There was a related concern, which didn’t come up for myself or Yarlon but did often arise for others who were anxious about testing: weapons. Everyone lamented that we never practiced weapons in normal keiko nor did we have opportunity to learn anything from the instructors. So, how unfair was it to demand that we be capable in examinations with respect to weapons? Sensei’s opinion, as he explicitly stated repeatedly, was that our normal everyday practice of basics should be done in such a way that it is applicable to all situations, whether it is katate-dori, ryote-dori, striking, or weapons takeaways. I understood the rational and agreed with it for the most part, but I could also see the obvious fact that most students are not up to using their imaginations in such a way and that it is helpful to have opportunities to practice a distance that is so far from the opponent’s body and/or an extension of the opponent’s body, the weapon, that may involve a different sensation than that of a human body, even considering the variety of partners e.g., stiff, tall, etc.

In sensei’s keiko, Namba-san would regularly attend and be the first uke, the first technique being shomen-uchi iriminage. At this point I’ve made a mental note to ask Namba-san why he attended Ichihashi sensei’s keiko. Sensei only threw me once. It was one of the very few times I had no idea what happened and I hit my head on the floor. I had both my hands holding his wrist, this arm started to point up as for iriminage, then whoom! More than anything I wondered why he didn’t throw more people around. I think it would have made his point, that basic or basic-looking technique can be very refined, much clearer.

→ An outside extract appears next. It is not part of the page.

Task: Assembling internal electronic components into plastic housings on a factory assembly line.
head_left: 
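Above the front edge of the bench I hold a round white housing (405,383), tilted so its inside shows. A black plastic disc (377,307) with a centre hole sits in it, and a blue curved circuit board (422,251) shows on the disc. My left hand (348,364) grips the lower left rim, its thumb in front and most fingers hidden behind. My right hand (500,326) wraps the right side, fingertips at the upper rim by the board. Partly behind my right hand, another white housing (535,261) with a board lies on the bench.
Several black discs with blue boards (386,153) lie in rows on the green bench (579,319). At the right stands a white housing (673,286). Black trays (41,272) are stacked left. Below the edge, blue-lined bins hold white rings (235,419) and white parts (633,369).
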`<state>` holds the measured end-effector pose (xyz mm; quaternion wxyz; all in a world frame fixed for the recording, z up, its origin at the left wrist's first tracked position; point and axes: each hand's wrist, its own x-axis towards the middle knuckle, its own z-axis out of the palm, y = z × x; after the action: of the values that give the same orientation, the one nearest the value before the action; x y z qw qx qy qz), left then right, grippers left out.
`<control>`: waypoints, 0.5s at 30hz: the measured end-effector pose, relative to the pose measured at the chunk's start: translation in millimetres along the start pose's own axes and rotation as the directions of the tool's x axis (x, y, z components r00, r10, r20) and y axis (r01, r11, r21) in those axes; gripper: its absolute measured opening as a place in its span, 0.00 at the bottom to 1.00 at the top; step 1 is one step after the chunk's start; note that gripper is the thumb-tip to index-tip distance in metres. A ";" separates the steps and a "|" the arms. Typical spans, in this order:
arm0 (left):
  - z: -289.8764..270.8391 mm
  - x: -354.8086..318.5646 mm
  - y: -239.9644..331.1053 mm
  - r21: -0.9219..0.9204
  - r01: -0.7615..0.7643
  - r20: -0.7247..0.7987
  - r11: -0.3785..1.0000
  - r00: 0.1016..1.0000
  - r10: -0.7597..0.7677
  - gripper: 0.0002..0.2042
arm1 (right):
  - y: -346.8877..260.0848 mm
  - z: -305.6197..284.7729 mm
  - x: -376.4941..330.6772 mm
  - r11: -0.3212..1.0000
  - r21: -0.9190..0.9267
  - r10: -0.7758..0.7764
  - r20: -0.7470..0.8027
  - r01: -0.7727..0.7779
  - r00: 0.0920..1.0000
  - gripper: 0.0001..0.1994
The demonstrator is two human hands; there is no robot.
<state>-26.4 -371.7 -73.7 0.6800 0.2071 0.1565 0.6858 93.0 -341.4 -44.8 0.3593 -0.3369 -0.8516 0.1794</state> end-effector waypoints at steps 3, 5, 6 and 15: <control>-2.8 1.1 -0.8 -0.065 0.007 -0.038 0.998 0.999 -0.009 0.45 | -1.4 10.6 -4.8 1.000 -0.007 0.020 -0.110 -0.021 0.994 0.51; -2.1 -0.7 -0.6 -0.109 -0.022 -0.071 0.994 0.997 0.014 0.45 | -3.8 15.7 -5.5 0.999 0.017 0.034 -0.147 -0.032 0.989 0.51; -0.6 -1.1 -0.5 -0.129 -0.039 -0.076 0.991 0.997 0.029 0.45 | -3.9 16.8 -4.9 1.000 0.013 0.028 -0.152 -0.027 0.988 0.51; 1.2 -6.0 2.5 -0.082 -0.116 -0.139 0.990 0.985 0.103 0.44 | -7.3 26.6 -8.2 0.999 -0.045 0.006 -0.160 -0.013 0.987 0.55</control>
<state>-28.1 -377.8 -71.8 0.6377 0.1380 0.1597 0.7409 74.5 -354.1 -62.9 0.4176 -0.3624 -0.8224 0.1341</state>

One of my last memories of sensei was at the lastor one of the last grading examinations. As he made his usual post-exam speech, he actually demonstrated a little bit with the shidoin who was there, which was rare. He looked thin and his skin bluish. After demonstrating that little bit – maybe one throw, two tenkans – he started to lose his breath and actually became bluer. I remember sitting there thinking, “Ohmygodohmygod, he’s going to die right in front of us, he’s going today.” He had not been teaching his usual keiko – Takezawa sensei had been subbing for the past few months – so that was the last time I saw him in the dojo. I saw him once walking toward the Tokyo Women’s Medical University Hospital, which I lived next door to and so passed in front of in order to go to the dojo. It shocked me to see him look even unhealthier than when I had seen him previously. I won’t say that that time I saw him in the dojo at the exams was my last chance to see him. I could have made myself the opportunity to find him just to thank him for challenging my thinking and having a primary influence on my perspective on basics and the pedagogy of aikido.